I've struggled with how I feel about Nabokov for a while. Obviously he is a genius, because his texts poke and prod at the reaction they stoke in his readers, building on each other to explore the lengths to which human ethics and cognition can be subverted by aesthetics and emotion. But without any sort of revelation to the general audience, this philosophical and artistic experiment seems dangerous and unethical. There are real consequences, that extend beyond the pages of his book and the life of Dolores, to letting loose the aesthetic machinery of a romanticized child predator loose on our cultural consciousness. A culture already inclined to excuse sexual exploitation of teenage female children now has a compelling and powerful mode of overwhelming its small tremors of moral outrage in aesthetic justification. As gross old dudes on the internet often say, "If God didn't want us to have sex with teenagers, then why is that when women are most attractive?" Basically a very bad paraphrase of Humbert Humbert's philosophy on "nymphettes."
Watching our culture consume this text over the past 60 years really drives home the widespread and pervasive ways in which art, aesthetics, cultural constructs that tell an emotional story, can overpower and derail our ethical (also culturally constructed) norms.

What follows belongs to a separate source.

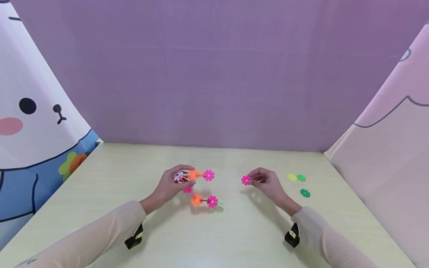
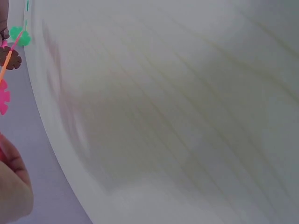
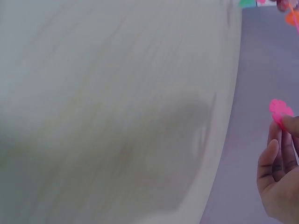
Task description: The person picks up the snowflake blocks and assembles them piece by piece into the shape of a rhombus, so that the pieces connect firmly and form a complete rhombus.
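On the left, my left hand pinches a chain of notched plastic discs between thumb and fingers. Two branches leave this grip: the upper has an orange disc and a pink disc, and the lower hangs with another orange disc, a pink disc and a light green disc seen edge-on. A brown disc of the chain shows in the left wrist view. To the right, apart from the chain, my right hand holds a single pink disc by its edge.
Right of the right hand, a yellow disc and a green disc lie side by side, with a darker green disc nearer me. A purple partition rises behind the pale table; printed panels flank it.
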Motion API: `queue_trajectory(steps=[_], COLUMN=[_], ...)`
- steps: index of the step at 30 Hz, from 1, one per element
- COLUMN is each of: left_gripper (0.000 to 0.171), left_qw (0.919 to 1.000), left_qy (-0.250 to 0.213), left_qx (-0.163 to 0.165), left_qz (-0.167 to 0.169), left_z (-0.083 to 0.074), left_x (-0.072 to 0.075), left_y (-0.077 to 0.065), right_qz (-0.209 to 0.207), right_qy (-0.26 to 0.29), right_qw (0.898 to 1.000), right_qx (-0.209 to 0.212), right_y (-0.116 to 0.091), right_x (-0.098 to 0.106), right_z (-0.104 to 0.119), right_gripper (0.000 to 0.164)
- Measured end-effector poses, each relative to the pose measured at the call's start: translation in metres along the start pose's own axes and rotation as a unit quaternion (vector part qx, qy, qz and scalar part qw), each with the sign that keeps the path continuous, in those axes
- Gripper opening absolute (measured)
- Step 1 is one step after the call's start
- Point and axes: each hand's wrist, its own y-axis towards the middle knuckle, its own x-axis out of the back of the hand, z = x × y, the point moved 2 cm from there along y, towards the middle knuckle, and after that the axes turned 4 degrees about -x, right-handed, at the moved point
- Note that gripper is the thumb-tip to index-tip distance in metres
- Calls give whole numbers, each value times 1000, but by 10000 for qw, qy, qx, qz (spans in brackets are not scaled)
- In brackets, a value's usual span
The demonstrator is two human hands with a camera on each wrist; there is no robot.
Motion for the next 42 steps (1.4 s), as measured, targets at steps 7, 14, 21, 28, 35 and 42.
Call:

I'm sure there's a lesson there, for me, on PSYOPS, that is pertinent to today's iteration of viral propaganda as a cheap and effective tool of international conflict by driving democratic decay. I'm also sure there's an interesting corollary, which is what delusions occur when our ethical framework overwhelms our aesthetic judgements? (Thomas Kincaid paintings?) But Nabokov as a cognitive science genius 30 years before Descartes' Error explained his experiment is enough of a revelation for me today.